Americans are tired of Washington. We keep sending new politicians who promise to get our finances in order, but every year the national debt goes up. The fundamental problem is that the United States faces an overconcentration of power in Washington, D.C. The ability to incur limitless amounts of debt is what enables politicians to get away with promising to spend limitless amounts of money. That power is easily leveraged by special interests to enrich themselves at the expense of current and future generations. As a result, Washington has not — and will never — control its addiction to debt.
Fortunately, the Founders gave us the power to solve the problems caused by “Washington gone wild” in Article V of the Constitution. Article V empowers state legislatures to originate constitutional amendments. This authority was meant to be used as a crucial failsafe to protect our liberty from an overconcentration of power in Washington, D.C. In Federalist No. 85, the last Federalist Paper, Alexander Hamilton urged skeptical states to ratify the Constitution because they retained ultimate authority over the federal government through Article V’s state-initiated constitutional amendment process.
Those who oppose states using their power to originate amendments under Article V often start with the question, “Why amend the Constitution when nobody follows the Constitution as written?”
This question is flawed in two respects.
First, it overstates the degree to which the Constitution is not followed. The truth of the matter is that much of the substance of the Bill of Rights retains its force, especially the First and Second Amendments in recent years. In non-national security settings, nearly all of the procedural rights protected by the Bill of Rights also retain their force. Likewise, the judiciary still judges, Congress still originates appropriations, and the President still acts as commander in chief for only two terms. The Constitution is not enforced well, but it is not entirely ignored either. Big and important chunks of the Constitution remain effective and observed.
Second, the question understates the importance of using the amendment process to define power structures, rather than simply layer-on still more parchment barriers. After all, the primary enforcement mechanism of the Constitution is not and was never meant to be parchment. It was meant to be the division of power into competing branches and departments of government, both horizontally and vertically. That original division of power no longer exists because of amendments to the Constitution.

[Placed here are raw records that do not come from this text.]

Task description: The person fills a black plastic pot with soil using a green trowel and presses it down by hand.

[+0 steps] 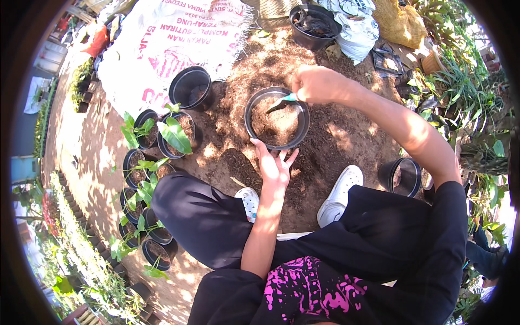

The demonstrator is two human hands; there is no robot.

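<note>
A round black plastic pot [305, 126] with brown soil [278, 122] in it stands on the ground before me. My right hand [315, 84], at the pot's upper right rim, grips the green handle of a small hand trowel [280, 103]. The trowel's dark blade points down to the left, over or in the soil; its exact contact cannot be told. My left hand [276, 164] is at the near side of the pot, palm up with its fingers spread, the fingertips at or under the rim.
Potted seedlings [175, 134] in black pots line the left. Beyond them are a black pot [191, 88] and a white woven sack [183, 44]. A black pot with dark plastic [315, 26] stands at the top, another pot [400, 177] at right. Loose soil [337, 126] covers the ground.
</note>
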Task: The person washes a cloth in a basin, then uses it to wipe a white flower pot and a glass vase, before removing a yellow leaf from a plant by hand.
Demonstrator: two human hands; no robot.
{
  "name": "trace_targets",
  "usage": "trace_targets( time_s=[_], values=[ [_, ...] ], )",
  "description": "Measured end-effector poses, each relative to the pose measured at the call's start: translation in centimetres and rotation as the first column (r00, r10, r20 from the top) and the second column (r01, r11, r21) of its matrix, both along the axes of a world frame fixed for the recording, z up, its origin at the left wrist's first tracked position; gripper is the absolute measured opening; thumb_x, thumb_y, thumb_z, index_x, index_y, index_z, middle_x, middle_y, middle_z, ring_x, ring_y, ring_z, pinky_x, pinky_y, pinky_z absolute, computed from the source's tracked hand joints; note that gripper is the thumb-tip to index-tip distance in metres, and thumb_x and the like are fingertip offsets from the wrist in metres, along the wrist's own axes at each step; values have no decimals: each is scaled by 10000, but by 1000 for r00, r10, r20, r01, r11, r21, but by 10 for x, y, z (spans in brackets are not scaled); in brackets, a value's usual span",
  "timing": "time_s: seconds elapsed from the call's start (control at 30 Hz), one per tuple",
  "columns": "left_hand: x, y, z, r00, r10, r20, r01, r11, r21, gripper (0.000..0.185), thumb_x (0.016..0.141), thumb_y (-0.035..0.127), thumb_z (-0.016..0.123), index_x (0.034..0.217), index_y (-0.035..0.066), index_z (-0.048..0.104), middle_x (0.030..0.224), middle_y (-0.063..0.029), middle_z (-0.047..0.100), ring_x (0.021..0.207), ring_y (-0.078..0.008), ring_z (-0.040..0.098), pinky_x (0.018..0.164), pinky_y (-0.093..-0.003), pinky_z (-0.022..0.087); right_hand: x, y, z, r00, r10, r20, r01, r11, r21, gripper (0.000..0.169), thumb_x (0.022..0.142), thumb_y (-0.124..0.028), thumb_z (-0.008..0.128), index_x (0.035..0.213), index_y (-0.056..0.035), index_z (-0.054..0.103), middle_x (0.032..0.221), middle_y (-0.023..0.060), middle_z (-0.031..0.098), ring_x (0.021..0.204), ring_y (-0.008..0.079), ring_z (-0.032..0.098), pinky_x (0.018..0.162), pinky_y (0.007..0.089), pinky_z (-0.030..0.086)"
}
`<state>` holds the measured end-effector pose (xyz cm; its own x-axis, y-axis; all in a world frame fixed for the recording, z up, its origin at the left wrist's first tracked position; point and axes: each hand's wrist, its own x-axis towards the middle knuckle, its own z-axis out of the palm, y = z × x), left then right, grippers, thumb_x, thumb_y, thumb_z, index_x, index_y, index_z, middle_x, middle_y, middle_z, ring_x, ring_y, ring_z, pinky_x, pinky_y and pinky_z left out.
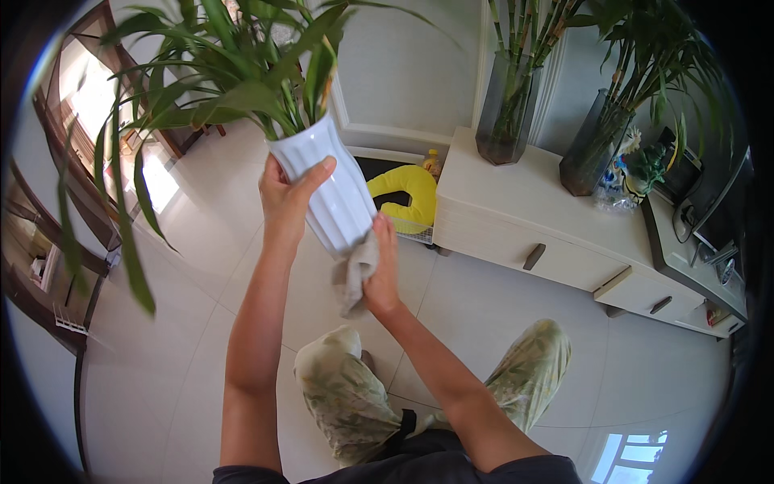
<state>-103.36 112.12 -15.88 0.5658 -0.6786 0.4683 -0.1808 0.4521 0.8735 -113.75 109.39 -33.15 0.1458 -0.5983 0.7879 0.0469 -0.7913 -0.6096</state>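
A white fluted vase (335, 181) with long-leaved green plants (260, 78) in it is held up, tilted, above the floor. My left hand (290, 193) grips it around its upper part, with the thumb across the front. Near the vase's base is my right hand (382, 266), shut on a greyish-beige cloth (357, 275). The cloth lies against the lower end of the vase, partly hidden by my fingers and a little blurred.
To the right stands a pale TV cabinet (532, 199) bearing two grey glass vases (508, 109) of bamboo stalks, a small figurine (644, 172) and a dark-screened television (722, 199). A yellow neck pillow (417, 193) and a bottle (432, 163) sit in a low wheeled rack (417, 235) beside it.
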Motion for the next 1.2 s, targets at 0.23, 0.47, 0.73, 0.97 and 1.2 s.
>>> trace_targets(
  time_s=[0.23, 0.47, 0.73, 0.97, 1.2],
  values=[
    [0, 2, 20, 999, 3, 40, -3, 1000, 3, 571, 708, 174, 758, 1185, 12, 487, 1061, -104, 597, 936, -171, 600, 838, -307, 480, -74, -31, -67, 975, 105, 196, -222, 420, 880, 339, 916, -174, 420, 1227, -67, 504, 1088, 154, 608, 957, 256, 596, 897, 372, 453],
    [-6, 6, 20, 998, 17, 56, -19, 999, 40, 627, 704, 187, 761, 1224, 23, 451, 1082, -105, 584, 963, -177, 596, 851, -319, 479, -134, -13, 20, 910, 200, 363, -406, 256, 877, 553, 900, -577, 409, 1237, -145, 485, 996, 63, 624, 841, 212, 627, 784, 367, 514],
    [-23, 5, 24, 998, 18, 55, -20, 999, 45, 640, 726, 190, 742, 1252, 30, 413, 1097, -97, 570, 951, -172, 593, 841, -322, 482, -83, -8, 101, 936, -45, 349, -273, 534, 801, 267, 870, -179, 605, 1072, -21, 533, 931, 50, 600, 724, 112, 572, 577, 248, 449],
    [-35, 2, 29, 998, -46, -47, 49, 997, 55, 501, 746, 165, 730, 1159, 29, 482, 1019, -72, 597, 888, -153, 598, 782, -305, 488, -35, 9, 114, 970, 12, 241, 13, 995, -101, 398, 545, 94, 573, 911, -53, 622, 937, 122, 528, 848, 287, 519, 715, 324, 442],
    [-36, 9, 39, 994, 97, 48, -101, 992, 76, 582, 693, 202, 771, 1171, 33, 486, 1038, -88, 596, 930, -166, 599, 805, -300, 487, -59, 27, 24, 985, 99, 143, -124, 977, 175, 312, 610, 68, 628, 901, -44, 637, 933, 106, 581, 844, 250, 567, 734, 306, 463]
  ],
)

The 16th Amendment bestowed upon the federal government unlimited income tax authority, overriding the prohibition on direct and capitation taxes which was meant to give states a relative advantage in their tax base as much as to protect the people from another taxman. The 17th Amendment removed the states from a position of control over the US Senate. These two amendments dramatically undermined the division and balance of power against power, and ambition against ambition, that was struck by the original constitution.
Because of these amendments, the states no longer have a tax base advantage over the federal government. They no longer control by proxy half of the whole federal legislative power. They no longer control by proxy half of the appointments power. And they no longer control by proxy half of the treaty power.
These were not minor changes in the Constitution’s original design.
With so much power consolidated in the hands of the Washington political class, unchecked by any external institution, is it really any wonder that federal executive and legislative power has grown far beyond its original bounds? Add to this, the original structural flaw of unlimited borrowing capacity—the ability to spend unlimited amounts of money without any immediate political cost—and you have the recipe for the federal government we now have.
Things do not bode well for the future of our Republic so long as the federal government structurally retains unlimited borrowing capacity, unlimited taxing authority, and the unlimited consolidation of power in Washington. But this observation underscores that constitutional amendments matter, notwithstanding the cynical and misleading question that is the title of this article, and that well-designed amendments should not merely layer on still more parchment barriers.
Instead, a well-designed amendment should reform the structure of the Constitution. It should divide and balance power horizontally and vertically to restore what was lost in the 16th and 17th Amendments, and to fix what was broken at the beginning by the Founder’s ill-fated decision to give the federal government unlimited borrowing capacity. In other words, an effective amendment must remedy, to some extent, unlimited borrowing capacity, unlimited centralization of power in Washington, and unlimited taxing authority.
The Compact for a Balanced Budget-would do just that by advancing a federal Balanced Budget Amendment that:
- Limits the federal government’s borrowing capacity;
- Requires state legislative approval for any increase in federal borrowing capacity; and
- Restrains the federal government’s taxing authority.
In short, by joining the Compact for a Balanced Budget, your state can start the process of restoring the Republic by striking at the root causes of its decline.